PROBLEM DESCRIPTION: Although the listing contains pictures, reproduce only its text, exactly as written.

= Beginning of Section =

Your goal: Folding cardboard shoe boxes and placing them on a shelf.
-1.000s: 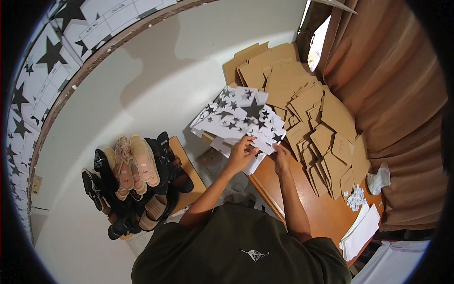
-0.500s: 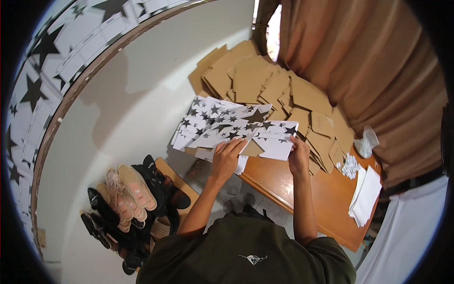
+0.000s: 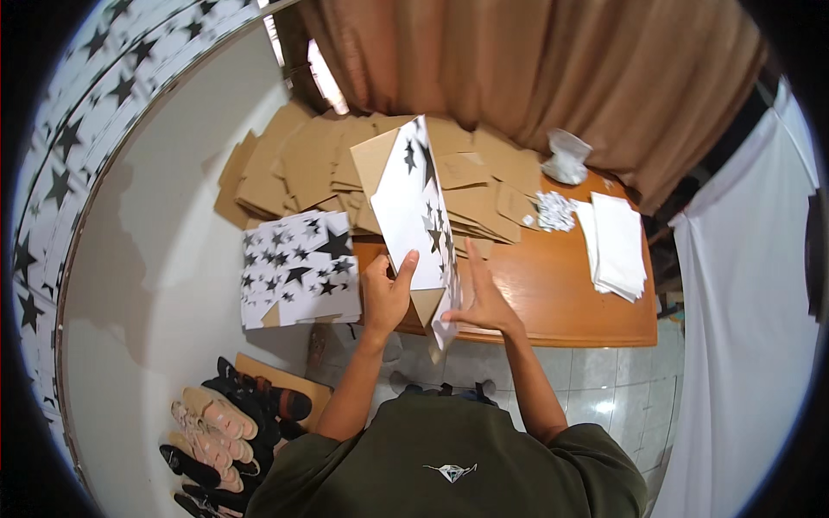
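You have the star-printed sheet [image 3: 413, 207] lifted upright over the near edge of the surface [image 3: 561, 289], its kraft-brown back showing at the top left and bottom corners. Your left hand [image 3: 385, 293] pinches its lower left part, thumb up on the white face. Your right hand [image 3: 480, 298] lies open and flat against the right flap, fingers [image 3: 472, 259] spread wide rather than gripping — so the left hand alone carries the weight.

To do this fold well, I would keep the left pinch low and firm, and run the right palm along the flap so the crease comes out straight. The sheet looks thin and floppy; its tall upper end may sag if you tilt it far.

Past the sheet, toward the far edge, lies a broad heap of brown card blanks [image 3: 345, 164] — it crowds the far left corner and leaves little free room there. Another starred sheet [image 3: 298, 276] overhangs the left edge. Toward the right edge sit a stack of white paper [image 3: 617, 242], small printed scraps [image 3: 554, 211] and a crumpled white thing [image 3: 566, 155]. A brown curtain [image 3: 535, 69] hangs behind. Shoes [image 3: 224, 414] stand on the floor at your left.
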Demonstrator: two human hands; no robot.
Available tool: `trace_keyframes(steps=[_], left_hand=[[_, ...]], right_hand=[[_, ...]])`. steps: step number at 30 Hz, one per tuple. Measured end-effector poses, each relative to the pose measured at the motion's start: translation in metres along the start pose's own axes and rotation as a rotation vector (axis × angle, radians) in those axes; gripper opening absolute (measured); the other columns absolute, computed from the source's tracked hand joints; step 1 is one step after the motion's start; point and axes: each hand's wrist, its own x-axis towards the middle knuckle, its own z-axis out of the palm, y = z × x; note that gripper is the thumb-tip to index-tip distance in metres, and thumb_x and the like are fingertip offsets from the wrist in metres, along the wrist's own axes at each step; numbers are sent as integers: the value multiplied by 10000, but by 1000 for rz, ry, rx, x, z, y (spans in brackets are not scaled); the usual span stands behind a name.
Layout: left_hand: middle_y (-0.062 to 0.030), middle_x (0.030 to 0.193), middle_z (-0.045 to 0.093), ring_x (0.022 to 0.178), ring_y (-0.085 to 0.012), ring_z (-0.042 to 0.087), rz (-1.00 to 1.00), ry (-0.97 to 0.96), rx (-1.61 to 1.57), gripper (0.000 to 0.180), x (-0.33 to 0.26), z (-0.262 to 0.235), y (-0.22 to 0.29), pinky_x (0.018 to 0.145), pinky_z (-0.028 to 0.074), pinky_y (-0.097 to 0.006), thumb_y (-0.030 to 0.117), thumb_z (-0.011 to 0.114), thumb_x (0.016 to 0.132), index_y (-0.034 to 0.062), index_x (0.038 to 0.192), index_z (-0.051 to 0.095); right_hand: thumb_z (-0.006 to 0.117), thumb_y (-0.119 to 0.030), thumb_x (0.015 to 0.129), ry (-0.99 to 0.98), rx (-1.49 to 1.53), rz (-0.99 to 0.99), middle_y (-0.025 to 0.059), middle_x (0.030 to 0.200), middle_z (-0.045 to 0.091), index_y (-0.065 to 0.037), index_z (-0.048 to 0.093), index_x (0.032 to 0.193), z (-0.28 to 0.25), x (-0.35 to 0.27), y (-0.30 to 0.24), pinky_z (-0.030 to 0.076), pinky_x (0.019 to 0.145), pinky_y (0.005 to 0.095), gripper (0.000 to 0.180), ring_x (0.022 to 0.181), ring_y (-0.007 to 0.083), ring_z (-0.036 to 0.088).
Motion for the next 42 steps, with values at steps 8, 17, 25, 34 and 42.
trace_keyframes(steps=[8,17,25,34,42], left_hand=[[-51,898,712,809,-79,614,-175,-241,-462,259,-53,166,29,726,506,-264,207,731,966,-42,1019,690],[-61,1118,677,974,-121,640,-138,-672,-476,485,-93,284,50,855,531,-292,245,750,952,-18,1301,540],[-60,1051,687,924,-100,641,-123,-570,-320,290,-94,313,54,769,530,-276,131,592,1016,-21,1263,579],[-94,1006,697,893,-154,667,-117,-241,-212,260,-42,305,-5,768,535,-301,62,574,984,-27,1228,598],[-67,907,664,691,-107,633,-393,-269,-393,208,1,321,-56,498,506,-242,75,572,998,10,1195,586]], right_hand=[[952,-608,506,126,160,176,303,1609,193,33,38,1599,-86,-112,61,250,1220,496,1562,1504,447,220],[977,-268,628,460,362,262,177,1516,402,-59,275,1587,-179,-201,124,428,1112,435,1206,1368,325,469],[866,-236,827,580,514,345,214,1409,534,-36,409,1517,-226,-209,145,477,1047,377,851,1274,291,552],[744,-64,881,726,440,565,223,1228,661,-32,639,1318,-238,-186,210,530,919,351,451,1093,276,659],[596,35,757,791,-33,472,245,1239,642,-14,672,1224,-260,-141,190,478,1012,407,475,1167,379,610]])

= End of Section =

PROBLEM SOLUTION:
Your goal: Folding cardboard shoe boxes and placing them on a shelf.
-1.000s: 
-0.500s: 
+0.000s: 
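You have the star-printed sheet [image 3: 413, 207] lifted upright over the near edge of the surface [image 3: 561, 289], its kraft-brown back showing at the top left and bottom corners. Your left hand [image 3: 385, 293] pinches its lower left part, thumb up on the white face. Your right hand [image 3: 480, 298] lies open and flat against the right flap, fingers [image 3: 472, 259] spread wide rather than gripping — so the left hand alone carries the weight.

To do this fold well, I would keep the left pinch low and firm, and run the right palm along the flap so the crease comes out straight. The sheet looks thin and floppy; its tall upper end may sag if you tilt it far.

Past the sheet, toward the far edge, lies a broad heap of brown card blanks [image 3: 345, 164] — it crowds the far left corner and leaves little free room there. Another starred sheet [image 3: 298, 276] overhangs the left edge. Toward the right edge sit a stack of white paper [image 3: 617, 242], small printed scraps [image 3: 554, 211] and a crumpled white thing [image 3: 566, 155]. A brown curtain [image 3: 535, 69] hangs behind. Shoes [image 3: 224, 414] stand on the floor at your left.
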Demonstrator: two human hands; no robot.
Available tool: `trace_keyframes(steps=[_], left_hand=[[_, ...]], right_hand=[[_, ...]])`. steps: step number at 30 Hz, one per tuple. Measured end-effector poses, each relative to the pose measured at the motion's start: translation in metres along the start pose's own axes and rotation as a rotation vector (axis × angle, radians) in those axes; gripper opening absolute (measured); the other columns absolute, computed from the source's tracked hand joints; step 1 is one step after the motion's start; point and axes: each hand's wrist, its own x-axis towards the middle knuckle, its own z-axis out of the palm, y = z × x; note that gripper is the thumb-tip to index-tip distance in metres, and thumb_x and the like are fingertip offsets from the wrist in metres, along the wrist's own axes at each step; numbers are sent as integers: the value multiplied by 10000, but by 1000 for rz, ry, rx, x, z, y (spans in brackets are not scaled); the usual span stands behind a name.
Layout: left_hand: middle_y (-0.062 to 0.030), middle_x (0.030 to 0.193), middle_z (-0.045 to 0.093), ring_x (0.022 to 0.178), ring_y (-0.085 to 0.012), ring_z (-0.042 to 0.087), rz (-1.00 to 1.00), ry (-0.97 to 0.96), rx (-1.61 to 1.57), gripper (0.000 to 0.180), x (-0.33 to 0.26), z (-0.262 to 0.235), y (-0.22 to 0.29), pinky_x (0.018 to 0.145), pinky_z (-0.028 to 0.074), pinky_y (-0.097 to 0.006), thumb_y (-0.030 to 0.117), thumb_z (-0.011 to 0.114), thumb_x (0.016 to 0.132), index_y (-0.034 to 0.062), index_x (0.038 to 0.192), index_z (-0.051 to 0.095); right_hand: thumb_z (-0.006 to 0.117), thumb_y (-0.119 to 0.030), thumb_x (0.015 to 0.129), ry (-0.99 to 0.98), rx (-1.49 to 1.53), rz (-0.99 to 0.99), middle_y (-0.025 to 0.059), middle_x (0.030 to 0.200), middle_z (-0.045 to 0.091), index_y (-0.065 to 0.037), index_z (-0.048 to 0.093), index_x (0.032 to 0.193), z (-0.28 to 0.25), x (-0.35 to 0.27), y (-0.30 to 0.24), pinky_z (-0.030 to 0.076), pinky_x (0.019 to 0.145), pinky_y (0.005 to 0.095), gripper (0.000 to 0.180), ring_x (0.022 to 0.181), ring_y (-0.007 to 0.083), ring_z (-0.036 to 0.088).
Motion for the next 42 steps, with values at steps 8, 17, 25, 34 and 42.
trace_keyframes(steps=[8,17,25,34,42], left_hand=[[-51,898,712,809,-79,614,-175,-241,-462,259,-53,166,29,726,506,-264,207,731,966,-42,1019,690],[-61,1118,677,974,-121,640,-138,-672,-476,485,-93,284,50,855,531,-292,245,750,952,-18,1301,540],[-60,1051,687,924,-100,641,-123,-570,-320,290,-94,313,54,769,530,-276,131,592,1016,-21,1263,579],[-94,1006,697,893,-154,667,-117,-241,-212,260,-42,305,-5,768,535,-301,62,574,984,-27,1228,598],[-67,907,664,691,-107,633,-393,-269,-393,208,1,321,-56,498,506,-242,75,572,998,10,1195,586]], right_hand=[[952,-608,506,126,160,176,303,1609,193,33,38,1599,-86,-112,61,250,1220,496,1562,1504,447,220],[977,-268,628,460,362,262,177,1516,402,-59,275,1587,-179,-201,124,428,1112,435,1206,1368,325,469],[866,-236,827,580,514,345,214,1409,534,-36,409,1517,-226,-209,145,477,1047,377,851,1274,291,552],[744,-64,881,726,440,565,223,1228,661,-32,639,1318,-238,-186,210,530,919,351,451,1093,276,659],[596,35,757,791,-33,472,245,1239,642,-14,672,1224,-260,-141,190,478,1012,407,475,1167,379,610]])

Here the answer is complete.